6. Kritische kanttekeningen bij hoofdstuk 4 van Satyarth Prakash
- De brahmacárya-norm voor de student was voor Swami Dayanand bindend. In de huidige Nederlandse samenleving, waarvan ook de Surinaamse hindoes deel uitmaken, is handhaving van deze norm praktisch onmogelijk. In de alledaagse praktijk gaan árya samáji families soepel om met deze voorgeschreven norm.
- Swami Dayanand was een voorstander, in navolging van de regelgeving van Manu Maháráj, van varna-endogamie (trouwen binnen de eigen varna (klasse, stand, maatschappelijke laag). Surinaamse en Nederlandse árya samáji’s hebben deze norm langzamerhand losgelaten.
- Swami Dayand noemt een aantal selctiecriteria voor passende huwelijkskandidaten. De meeste van deze selectiecriteria zijn niet meer van toepassing in onze tijd. Ook moet er getwijfeld worden aan de wetenschappelijke betekenis van deze selectiecriteria.
- Swami Dayanand wees het gandharva-viváh (love marriage) resoluut af. Tegenwoordig geldt in Suriname en Nederland voor árya samáji’s (eigenlijk voor de meeste hindoes) het liefdeshuwelijk (gandharva-viváh) als norm. De maatschappelijke ontwikkeling heeft Swami ji in het ongelijk gesteld.

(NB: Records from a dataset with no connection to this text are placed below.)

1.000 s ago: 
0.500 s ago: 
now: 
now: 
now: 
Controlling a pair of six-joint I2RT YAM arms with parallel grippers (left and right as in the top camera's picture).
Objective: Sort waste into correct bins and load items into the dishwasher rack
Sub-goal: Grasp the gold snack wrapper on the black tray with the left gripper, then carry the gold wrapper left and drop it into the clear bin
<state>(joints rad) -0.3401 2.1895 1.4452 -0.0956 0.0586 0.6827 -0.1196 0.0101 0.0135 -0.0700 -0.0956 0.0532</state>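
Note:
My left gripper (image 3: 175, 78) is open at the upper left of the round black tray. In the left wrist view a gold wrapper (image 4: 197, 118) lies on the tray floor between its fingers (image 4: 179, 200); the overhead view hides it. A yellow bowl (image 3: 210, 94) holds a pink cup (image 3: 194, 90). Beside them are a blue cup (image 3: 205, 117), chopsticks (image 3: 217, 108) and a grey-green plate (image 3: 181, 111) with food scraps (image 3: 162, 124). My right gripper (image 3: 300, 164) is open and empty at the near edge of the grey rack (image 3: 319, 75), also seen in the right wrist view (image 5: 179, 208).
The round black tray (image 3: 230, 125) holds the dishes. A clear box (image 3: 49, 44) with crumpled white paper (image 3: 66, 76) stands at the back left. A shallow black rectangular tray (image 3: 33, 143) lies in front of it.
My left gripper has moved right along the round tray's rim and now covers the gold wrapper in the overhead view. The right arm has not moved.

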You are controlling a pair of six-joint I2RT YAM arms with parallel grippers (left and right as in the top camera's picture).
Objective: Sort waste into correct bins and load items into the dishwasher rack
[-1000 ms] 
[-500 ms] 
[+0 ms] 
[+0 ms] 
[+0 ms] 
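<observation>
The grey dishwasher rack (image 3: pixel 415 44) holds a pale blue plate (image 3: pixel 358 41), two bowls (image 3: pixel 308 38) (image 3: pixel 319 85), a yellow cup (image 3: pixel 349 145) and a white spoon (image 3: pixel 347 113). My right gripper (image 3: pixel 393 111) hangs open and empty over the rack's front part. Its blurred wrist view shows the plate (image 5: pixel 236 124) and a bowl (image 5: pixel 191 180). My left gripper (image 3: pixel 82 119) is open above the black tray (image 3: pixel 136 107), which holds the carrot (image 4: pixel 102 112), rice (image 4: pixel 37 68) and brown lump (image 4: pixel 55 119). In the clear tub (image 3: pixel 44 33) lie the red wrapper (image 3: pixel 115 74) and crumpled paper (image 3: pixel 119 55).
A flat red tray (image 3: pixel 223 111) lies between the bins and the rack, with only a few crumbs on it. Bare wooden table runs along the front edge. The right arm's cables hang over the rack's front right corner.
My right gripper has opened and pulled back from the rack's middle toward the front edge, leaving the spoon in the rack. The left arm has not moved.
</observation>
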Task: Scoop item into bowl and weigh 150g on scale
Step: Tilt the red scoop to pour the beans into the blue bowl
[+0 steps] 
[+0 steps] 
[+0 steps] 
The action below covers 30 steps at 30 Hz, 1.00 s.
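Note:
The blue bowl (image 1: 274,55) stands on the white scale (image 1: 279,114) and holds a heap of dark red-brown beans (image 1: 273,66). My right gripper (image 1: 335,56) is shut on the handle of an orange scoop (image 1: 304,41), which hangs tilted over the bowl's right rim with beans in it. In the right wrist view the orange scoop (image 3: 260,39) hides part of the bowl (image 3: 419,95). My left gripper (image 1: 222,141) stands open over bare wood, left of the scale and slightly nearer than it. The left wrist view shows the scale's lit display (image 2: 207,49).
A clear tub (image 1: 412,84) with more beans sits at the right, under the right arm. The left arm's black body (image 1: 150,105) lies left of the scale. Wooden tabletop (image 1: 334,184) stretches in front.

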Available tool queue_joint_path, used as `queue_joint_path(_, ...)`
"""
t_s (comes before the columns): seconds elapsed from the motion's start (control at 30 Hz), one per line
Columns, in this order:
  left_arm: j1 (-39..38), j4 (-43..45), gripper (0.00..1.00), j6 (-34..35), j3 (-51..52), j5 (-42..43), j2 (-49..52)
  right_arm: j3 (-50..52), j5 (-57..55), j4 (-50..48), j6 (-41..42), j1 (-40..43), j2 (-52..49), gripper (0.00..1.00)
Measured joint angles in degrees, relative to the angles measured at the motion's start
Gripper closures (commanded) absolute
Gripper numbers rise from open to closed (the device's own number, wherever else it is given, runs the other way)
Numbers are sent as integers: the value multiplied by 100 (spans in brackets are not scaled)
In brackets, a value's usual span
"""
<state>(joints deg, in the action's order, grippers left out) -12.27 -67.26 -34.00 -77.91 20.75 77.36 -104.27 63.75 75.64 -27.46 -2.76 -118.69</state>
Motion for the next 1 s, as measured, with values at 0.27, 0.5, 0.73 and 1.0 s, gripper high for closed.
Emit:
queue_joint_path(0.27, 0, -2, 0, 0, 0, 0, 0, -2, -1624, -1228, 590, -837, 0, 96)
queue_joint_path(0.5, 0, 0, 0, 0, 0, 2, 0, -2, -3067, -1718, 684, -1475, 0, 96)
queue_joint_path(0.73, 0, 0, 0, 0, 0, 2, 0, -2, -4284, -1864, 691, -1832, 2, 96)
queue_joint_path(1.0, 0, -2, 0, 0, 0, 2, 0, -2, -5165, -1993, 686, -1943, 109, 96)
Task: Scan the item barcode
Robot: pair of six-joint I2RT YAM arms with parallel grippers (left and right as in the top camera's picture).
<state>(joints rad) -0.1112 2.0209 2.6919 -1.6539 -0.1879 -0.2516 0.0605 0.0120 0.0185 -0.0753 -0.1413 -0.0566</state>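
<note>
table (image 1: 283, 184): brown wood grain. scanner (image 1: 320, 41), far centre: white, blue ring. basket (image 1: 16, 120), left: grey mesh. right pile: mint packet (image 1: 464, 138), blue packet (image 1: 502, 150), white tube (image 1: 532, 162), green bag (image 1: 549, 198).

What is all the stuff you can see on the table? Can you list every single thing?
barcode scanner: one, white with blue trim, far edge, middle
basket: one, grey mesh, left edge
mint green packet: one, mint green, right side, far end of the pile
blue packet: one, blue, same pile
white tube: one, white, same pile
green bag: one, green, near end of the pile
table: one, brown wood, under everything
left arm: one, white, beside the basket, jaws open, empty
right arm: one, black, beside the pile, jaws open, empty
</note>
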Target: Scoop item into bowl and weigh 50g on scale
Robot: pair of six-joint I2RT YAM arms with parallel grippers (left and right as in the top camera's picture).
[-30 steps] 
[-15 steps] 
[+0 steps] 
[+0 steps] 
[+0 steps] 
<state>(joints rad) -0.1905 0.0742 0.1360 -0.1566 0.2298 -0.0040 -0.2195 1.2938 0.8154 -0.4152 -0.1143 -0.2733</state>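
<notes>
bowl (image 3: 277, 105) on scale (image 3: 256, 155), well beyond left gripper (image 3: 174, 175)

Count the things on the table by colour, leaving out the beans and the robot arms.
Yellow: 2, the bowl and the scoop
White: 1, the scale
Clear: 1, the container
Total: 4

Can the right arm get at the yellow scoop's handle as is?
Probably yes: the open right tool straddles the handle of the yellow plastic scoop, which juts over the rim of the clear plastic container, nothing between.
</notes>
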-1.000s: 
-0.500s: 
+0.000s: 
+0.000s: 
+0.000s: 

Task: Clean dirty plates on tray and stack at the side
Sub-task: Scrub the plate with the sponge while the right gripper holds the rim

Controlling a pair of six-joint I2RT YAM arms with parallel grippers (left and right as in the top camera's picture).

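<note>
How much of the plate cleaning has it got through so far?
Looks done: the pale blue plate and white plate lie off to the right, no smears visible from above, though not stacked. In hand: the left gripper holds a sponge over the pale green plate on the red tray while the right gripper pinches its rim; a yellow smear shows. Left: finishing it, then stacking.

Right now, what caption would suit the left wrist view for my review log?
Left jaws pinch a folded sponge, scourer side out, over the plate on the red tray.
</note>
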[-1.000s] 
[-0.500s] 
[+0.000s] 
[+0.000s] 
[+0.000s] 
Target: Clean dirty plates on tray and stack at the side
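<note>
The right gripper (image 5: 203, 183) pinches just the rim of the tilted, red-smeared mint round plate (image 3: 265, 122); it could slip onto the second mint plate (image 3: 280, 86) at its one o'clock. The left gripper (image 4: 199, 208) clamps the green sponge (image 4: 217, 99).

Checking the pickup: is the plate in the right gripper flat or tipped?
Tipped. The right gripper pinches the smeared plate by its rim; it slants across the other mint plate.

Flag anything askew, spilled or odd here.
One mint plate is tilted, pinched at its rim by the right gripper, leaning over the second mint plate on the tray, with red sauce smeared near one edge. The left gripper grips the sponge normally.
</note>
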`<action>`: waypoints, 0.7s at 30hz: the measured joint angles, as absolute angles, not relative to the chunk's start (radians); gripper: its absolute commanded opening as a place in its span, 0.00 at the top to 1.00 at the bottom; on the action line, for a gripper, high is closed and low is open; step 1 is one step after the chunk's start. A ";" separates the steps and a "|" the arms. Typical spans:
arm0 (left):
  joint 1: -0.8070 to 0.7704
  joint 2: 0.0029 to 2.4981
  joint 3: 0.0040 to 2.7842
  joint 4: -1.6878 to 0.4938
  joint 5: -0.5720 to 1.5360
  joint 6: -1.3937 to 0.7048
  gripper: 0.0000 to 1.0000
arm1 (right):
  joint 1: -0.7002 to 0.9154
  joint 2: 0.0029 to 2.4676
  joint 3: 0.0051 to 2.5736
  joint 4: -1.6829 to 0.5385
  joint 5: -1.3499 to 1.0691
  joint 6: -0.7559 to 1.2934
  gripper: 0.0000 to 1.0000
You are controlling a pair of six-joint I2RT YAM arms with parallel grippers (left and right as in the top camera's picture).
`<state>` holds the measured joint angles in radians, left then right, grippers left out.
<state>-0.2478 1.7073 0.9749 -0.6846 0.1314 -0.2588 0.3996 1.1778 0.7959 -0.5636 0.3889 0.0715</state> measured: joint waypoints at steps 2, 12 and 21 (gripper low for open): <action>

- Het doel van het hindoehuwelijk is het verwekken van nageslacht, het liefst zonen. In geen geval het nastreven van seksuele lustbeleving en -bevrediging. Ook dit doel is in onze tijd niet meer te handhaven en zelfs niet wenselijk. Deze norm staat lijnrecht tegenover de overgenomen westerse norm van twee of drie kinderen.
- Niet alle weduwen mogen hertrouwen! De ruimere opvatting t.a.v. hertrouwen van weduwen, die bepaalde pandits verkondigen, strookt niet met die van Dayanand. Wel kan niyoga als een vorm van zaaddonorschap beschouwd worden.
- Ik vraag mij af, of de bedeling van rechten in Satyarth Prakash aan de shudra-varna gelijk is aan die van de drie andere varna’s.
* Het bovenstaande column draag ik op aan wijlen drs. Hari(dath) Rambaran (natuurkundedocent en indoloog), die van een kritische árya samáji een atheïst (een hindoe zonder God) werd.
Deze tekst is een bewerking van een inleiding die ik in Den Haag op 14 oktober 2007 voor de Jongerenstudiegroep van ASAN (Arya Samaj Nederland) mocht houden.
** Ik heb een árya samáji achtergrond, maar ben al ruim 45 jaar een atheïst, een hindoe zonder God!